- TASK OBJECTIVE: Please copy out each entry, word for word.

- DATA:
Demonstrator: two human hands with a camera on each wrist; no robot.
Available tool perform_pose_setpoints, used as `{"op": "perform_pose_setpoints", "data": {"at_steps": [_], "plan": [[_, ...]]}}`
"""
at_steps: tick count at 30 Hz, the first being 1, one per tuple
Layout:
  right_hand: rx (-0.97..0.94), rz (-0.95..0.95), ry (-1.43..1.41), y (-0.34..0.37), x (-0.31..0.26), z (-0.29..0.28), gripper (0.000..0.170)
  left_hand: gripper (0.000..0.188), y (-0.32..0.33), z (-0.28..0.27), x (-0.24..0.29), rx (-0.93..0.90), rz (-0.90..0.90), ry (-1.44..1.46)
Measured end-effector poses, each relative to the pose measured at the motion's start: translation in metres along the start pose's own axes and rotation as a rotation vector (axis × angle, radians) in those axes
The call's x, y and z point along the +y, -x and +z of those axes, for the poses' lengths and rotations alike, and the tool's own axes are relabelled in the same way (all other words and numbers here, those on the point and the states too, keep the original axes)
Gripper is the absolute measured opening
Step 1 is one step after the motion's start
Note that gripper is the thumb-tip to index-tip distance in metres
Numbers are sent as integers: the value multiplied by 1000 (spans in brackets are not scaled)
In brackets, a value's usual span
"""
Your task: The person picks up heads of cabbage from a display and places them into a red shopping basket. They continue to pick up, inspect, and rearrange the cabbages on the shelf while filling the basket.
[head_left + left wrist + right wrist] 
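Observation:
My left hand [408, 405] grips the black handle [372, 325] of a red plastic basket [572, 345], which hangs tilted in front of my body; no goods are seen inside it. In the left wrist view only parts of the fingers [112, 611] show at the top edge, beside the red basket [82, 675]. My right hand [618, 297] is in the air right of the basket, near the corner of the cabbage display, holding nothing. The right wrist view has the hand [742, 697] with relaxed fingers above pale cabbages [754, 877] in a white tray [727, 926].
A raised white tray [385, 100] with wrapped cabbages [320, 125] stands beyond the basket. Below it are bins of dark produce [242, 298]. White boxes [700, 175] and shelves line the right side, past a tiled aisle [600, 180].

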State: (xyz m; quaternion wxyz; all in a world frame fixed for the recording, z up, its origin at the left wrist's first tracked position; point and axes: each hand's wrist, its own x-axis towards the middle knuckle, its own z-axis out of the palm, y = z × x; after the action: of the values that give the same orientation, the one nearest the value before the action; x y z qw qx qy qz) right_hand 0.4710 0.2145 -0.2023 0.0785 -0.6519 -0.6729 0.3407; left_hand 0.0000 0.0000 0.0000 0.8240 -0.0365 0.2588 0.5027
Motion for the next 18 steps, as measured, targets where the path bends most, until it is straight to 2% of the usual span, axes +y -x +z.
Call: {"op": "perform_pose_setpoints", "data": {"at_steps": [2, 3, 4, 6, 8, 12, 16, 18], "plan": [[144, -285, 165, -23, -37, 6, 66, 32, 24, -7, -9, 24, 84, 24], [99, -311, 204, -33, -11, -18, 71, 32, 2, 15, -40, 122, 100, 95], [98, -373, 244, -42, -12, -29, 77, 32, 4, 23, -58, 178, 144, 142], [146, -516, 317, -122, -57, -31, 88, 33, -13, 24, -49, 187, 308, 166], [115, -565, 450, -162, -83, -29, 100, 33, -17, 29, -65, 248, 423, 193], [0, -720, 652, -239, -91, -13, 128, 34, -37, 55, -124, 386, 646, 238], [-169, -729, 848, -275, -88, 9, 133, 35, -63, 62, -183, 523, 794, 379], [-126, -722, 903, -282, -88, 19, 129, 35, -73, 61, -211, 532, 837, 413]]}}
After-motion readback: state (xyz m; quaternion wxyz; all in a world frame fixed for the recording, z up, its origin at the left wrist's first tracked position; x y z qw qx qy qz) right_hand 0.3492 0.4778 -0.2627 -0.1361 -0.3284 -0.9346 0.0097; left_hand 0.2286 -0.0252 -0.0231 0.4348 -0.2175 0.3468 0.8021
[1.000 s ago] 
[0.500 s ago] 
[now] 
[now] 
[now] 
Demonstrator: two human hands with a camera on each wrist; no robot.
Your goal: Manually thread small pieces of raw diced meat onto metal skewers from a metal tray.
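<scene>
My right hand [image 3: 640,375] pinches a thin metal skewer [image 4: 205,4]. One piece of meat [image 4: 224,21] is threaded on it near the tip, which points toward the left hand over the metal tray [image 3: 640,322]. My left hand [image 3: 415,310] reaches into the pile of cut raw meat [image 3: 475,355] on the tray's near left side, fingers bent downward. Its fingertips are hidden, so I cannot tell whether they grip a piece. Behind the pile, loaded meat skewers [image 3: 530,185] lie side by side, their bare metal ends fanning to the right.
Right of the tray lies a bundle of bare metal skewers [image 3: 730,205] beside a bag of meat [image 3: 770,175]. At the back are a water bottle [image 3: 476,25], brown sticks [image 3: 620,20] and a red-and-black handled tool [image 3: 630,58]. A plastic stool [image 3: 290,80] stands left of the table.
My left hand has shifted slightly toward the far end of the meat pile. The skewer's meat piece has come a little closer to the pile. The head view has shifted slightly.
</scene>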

- ANSWER BELOW:
Demonstrator: two human hands with a camera on each wrist; no robot.
Available tool perform_pose_setpoints, used as `{"op": "perform_pose_setpoints", "data": {"at_steps": [_], "plan": [[_, ...]]}}`
"""
at_steps: tick count at 30 Hz, the first being 1, one per tuple
Layout:
  right_hand: rx (-0.97..0.94), rz (-0.95..0.95), ry (-1.43..1.41), y (-0.34..0.37), x (-0.31..0.26), z (-0.29..0.28), gripper (0.000..0.170)
  left_hand: gripper (0.000..0.188), y (-0.32..0.33), z (-0.28..0.27), x (-0.24..0.29), rx (-0.93..0.90), rz (-0.90..0.90), ry (-1.44..1.46)
Measured end-effector poses, each relative to the pose measured at the motion's start: translation in metres along the start pose's own axes and rotation as a rotation vector (axis × angle, radians) in those axes
The call's x, y and z point along the +y, -x and +z of those axes, for the poses' lengths and rotations alike, and the tool's own axes are relabelled in the same way (all other words and numbers here, those on the point and the states too, keep the original axes)
Gripper is the absolute measured opening
Step 1 is one step after the motion's start
Note that gripper is the thumb-tip to index-tip distance in metres
Numbers are sent as integers: the value multiplied by 1000 (spans in brackets are not scaled)
In brackets, a value's usual span
"""
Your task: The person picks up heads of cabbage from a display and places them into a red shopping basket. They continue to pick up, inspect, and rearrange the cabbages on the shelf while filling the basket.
[head_left + left wrist + right wrist] 
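Observation:
My left hand [408, 405] grips the black handle [372, 325] of a red plastic basket [572, 345], which hangs tilted in front of my body; no goods are seen inside it. In the left wrist view only parts of the fingers [112, 611] show at the top edge, beside the red basket [82, 675]. My right hand [618, 297] is in the air right of the basket, near the corner of the cabbage display, holding nothing. The right wrist view has the hand [742, 697] with relaxed fingers above pale cabbages [754, 877] in a white tray [727, 926].
A raised white tray [385, 100] with wrapped cabbages [320, 125] stands beyond the basket. Below it are bins of dark produce [242, 298]. White boxes [700, 175] and shelves line the right side, past a tiled aisle [600, 180].
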
State: (xyz m; quaternion wxyz; all in a world frame fixed for the recording, z up, its origin at the left wrist's first tracked position; point and axes: each hand's wrist, its own x-axis towards the middle knuckle, its own z-axis out of the palm, y = z × x; after the action: of the values that give the same orientation, the one nearest the value before the action; x y z qw qx qy qz) right_hand 0.4710 0.2145 -0.2023 0.0785 -0.6519 -0.6729 0.3407; left_hand 0.0000 0.0000 0.0000 0.8240 -0.0365 0.2588 0.5027
Motion for the next 18 steps, as measured, targets where the path bends most, until it is straight to 2% of the usual span, axes +y -x +z.
Call: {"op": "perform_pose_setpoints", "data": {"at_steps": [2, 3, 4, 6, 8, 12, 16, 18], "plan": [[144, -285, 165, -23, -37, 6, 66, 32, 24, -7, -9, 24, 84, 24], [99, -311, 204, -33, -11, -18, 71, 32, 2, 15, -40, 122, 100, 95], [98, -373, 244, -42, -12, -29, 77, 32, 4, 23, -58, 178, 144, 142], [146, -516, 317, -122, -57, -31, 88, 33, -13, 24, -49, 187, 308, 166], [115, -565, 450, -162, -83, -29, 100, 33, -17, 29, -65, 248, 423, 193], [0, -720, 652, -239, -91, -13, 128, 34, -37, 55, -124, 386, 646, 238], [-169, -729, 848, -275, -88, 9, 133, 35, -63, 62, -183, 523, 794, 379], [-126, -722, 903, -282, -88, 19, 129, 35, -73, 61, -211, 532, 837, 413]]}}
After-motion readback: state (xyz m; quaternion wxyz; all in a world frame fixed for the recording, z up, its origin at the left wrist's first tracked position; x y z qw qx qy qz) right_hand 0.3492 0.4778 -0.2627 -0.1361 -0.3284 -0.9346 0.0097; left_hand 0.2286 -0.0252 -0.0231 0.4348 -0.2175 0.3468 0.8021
[1.000 s ago] 
[0.500 s ago] 
[now] 
[now] 
[now] 
Demonstrator: two human hands with a camera on each wrist; no robot.
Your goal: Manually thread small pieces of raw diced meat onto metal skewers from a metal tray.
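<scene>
My right hand [image 3: 640,375] pinches a thin metal skewer [image 4: 205,4]. One piece of meat [image 4: 224,21] is threaded on it near the tip, which points toward the left hand over the metal tray [image 3: 640,322]. My left hand [image 3: 415,310] reaches into the pile of cut raw meat [image 3: 475,355] on the tray's near left side, fingers bent downward. Its fingertips are hidden, so I cannot tell whether they grip a piece. Behind the pile, loaded meat skewers [image 3: 530,185] lie side by side, their bare metal ends fanning to the right.
Right of the tray lies a bundle of bare metal skewers [image 3: 730,205] beside a bag of meat [image 3: 770,175]. At the back are a water bottle [image 3: 476,25], brown sticks [image 3: 620,20] and a red-and-black handled tool [image 3: 630,58]. A plastic stool [image 3: 290,80] stands left of the table.
My left hand has shifted slightly toward the far end of the meat pile. The skewer's meat piece has come a little closer to the pile. The head view has shifted slightly.
</scene>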

For this exercise, nothing more remains to be done.